→ WHAT YOU SHOULD DO: A faithful copy is needed of the lines below from the one with "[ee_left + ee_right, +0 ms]" up to and including the one with "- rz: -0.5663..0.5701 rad"; set it down with no pictures and no other lines.

→ DATA SHOWN:
______
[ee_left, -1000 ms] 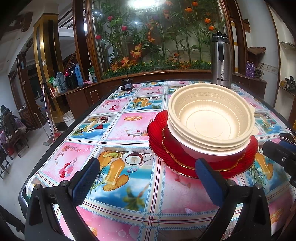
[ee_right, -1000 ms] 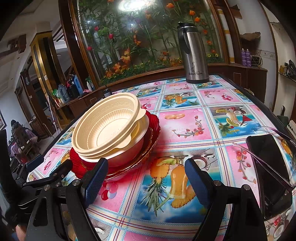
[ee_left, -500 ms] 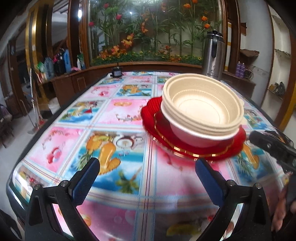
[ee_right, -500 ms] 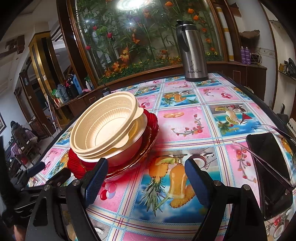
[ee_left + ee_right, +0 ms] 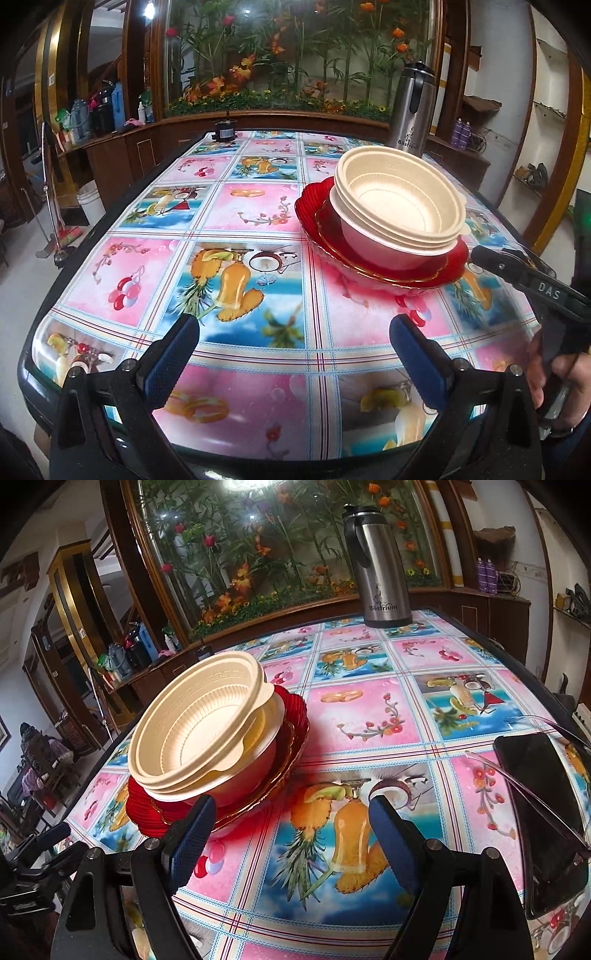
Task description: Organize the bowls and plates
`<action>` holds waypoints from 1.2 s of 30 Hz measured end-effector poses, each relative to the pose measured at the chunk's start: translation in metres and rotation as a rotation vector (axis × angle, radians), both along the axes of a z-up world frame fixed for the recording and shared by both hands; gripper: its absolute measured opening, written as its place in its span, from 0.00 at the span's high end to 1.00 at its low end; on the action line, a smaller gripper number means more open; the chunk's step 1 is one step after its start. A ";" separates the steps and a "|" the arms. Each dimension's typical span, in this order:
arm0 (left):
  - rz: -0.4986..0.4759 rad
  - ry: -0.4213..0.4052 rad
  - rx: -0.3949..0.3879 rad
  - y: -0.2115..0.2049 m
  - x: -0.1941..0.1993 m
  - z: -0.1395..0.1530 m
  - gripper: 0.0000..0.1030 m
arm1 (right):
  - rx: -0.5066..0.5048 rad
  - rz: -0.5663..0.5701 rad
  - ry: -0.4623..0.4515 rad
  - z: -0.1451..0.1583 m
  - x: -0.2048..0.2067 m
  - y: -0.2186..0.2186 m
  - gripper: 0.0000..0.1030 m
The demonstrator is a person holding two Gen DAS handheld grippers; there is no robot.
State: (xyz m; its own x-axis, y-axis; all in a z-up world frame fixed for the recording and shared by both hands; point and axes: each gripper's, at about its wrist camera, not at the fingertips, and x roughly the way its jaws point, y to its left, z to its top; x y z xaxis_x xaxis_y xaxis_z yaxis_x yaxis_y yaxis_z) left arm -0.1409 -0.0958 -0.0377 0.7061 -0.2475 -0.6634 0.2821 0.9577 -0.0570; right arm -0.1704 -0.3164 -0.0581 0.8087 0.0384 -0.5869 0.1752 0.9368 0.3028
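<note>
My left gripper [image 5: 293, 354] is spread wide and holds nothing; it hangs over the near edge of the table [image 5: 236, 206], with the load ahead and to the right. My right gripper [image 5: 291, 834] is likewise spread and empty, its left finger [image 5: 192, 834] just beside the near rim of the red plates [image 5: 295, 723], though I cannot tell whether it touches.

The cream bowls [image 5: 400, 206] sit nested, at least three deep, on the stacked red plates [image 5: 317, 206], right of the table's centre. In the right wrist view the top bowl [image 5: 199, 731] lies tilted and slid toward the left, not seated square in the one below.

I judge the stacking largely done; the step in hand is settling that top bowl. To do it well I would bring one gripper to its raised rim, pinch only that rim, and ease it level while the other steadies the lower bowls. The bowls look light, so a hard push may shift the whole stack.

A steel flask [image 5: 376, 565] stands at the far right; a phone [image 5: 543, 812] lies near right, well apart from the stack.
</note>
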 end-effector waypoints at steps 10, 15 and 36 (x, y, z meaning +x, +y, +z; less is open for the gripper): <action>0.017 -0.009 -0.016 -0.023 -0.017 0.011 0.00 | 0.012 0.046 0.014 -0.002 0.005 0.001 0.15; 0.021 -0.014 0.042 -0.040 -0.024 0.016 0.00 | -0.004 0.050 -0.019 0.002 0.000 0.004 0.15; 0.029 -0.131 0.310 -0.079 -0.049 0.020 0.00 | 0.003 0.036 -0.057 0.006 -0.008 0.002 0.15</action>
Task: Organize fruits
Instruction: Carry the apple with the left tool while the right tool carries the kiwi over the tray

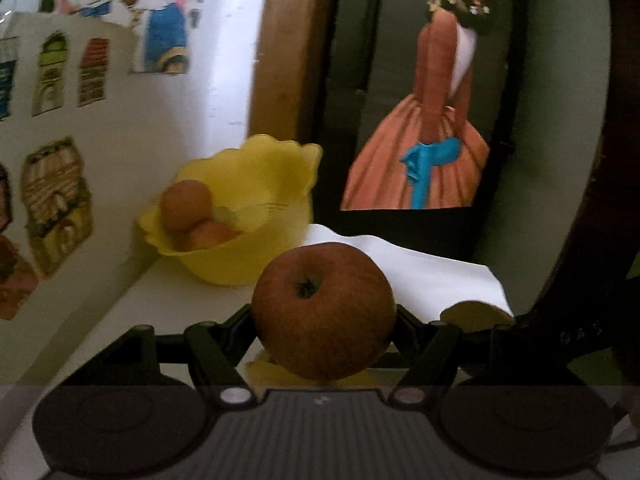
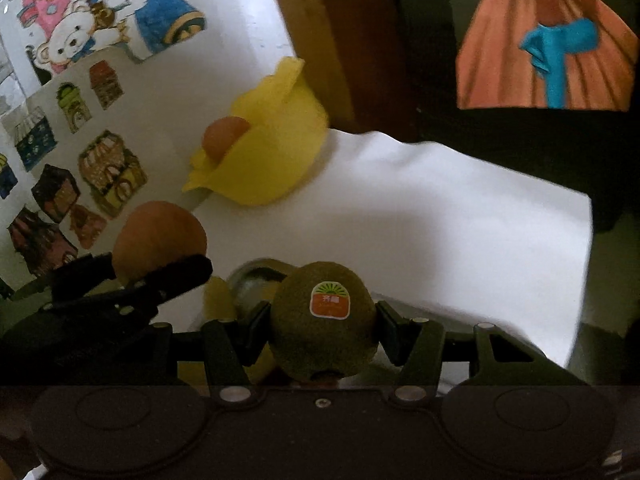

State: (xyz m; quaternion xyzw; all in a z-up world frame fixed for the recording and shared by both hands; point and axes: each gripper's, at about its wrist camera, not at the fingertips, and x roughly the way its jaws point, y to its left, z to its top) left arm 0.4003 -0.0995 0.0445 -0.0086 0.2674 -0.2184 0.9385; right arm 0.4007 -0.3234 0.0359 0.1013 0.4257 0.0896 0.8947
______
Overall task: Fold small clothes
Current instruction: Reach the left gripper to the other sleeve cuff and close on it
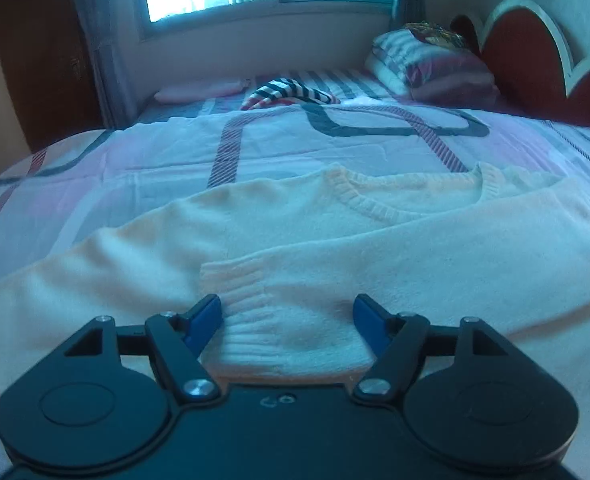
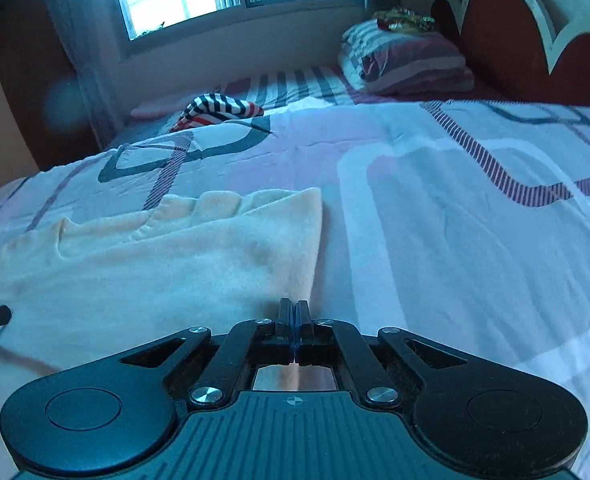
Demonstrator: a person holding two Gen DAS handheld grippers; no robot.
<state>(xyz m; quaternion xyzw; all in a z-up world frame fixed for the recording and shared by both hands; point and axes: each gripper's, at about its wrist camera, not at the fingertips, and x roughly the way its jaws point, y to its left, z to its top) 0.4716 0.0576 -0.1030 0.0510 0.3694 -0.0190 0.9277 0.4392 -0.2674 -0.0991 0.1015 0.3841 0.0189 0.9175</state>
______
→ THE ANSWER:
[ee_left + ee_right, +0 ms] 
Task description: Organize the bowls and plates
`<action>` holds waypoints from 1.2 s of 30 Hz measured end-effector poses, each relative to the pose measured at the chunk's start: translation in metres and rotation as a rotation vector (axis × angle, radians), both along the axes of a z-up world frame fixed for the recording and shared by both hands; gripper: its absolute measured opening, written as its place in its span, from 0.00 at the span's high end to 1.00 at its low end; on the action line, a smaller gripper number means more open; the chunk's step 1 is one step after its start. A ";" separates the steps and a "|" the arms. Each dimension's typical span, in this order:
arm0 (left):
  - rz: -0.4986..0.4759 rad
  - ry: -0.4213..0.4052 rad
  - rx: -0.3949..0.3879 rad
  - y: -0.2115..0.2049 m
  - x: -0.1941..0.1993 m
  - z: -0.1395..0.1530 m
  - gripper: 0.0000..0.1030 m
arm1 (right):
  - rx: -0.5066..0.5048 rad
  - rz: -0.5663..0.5701 rad

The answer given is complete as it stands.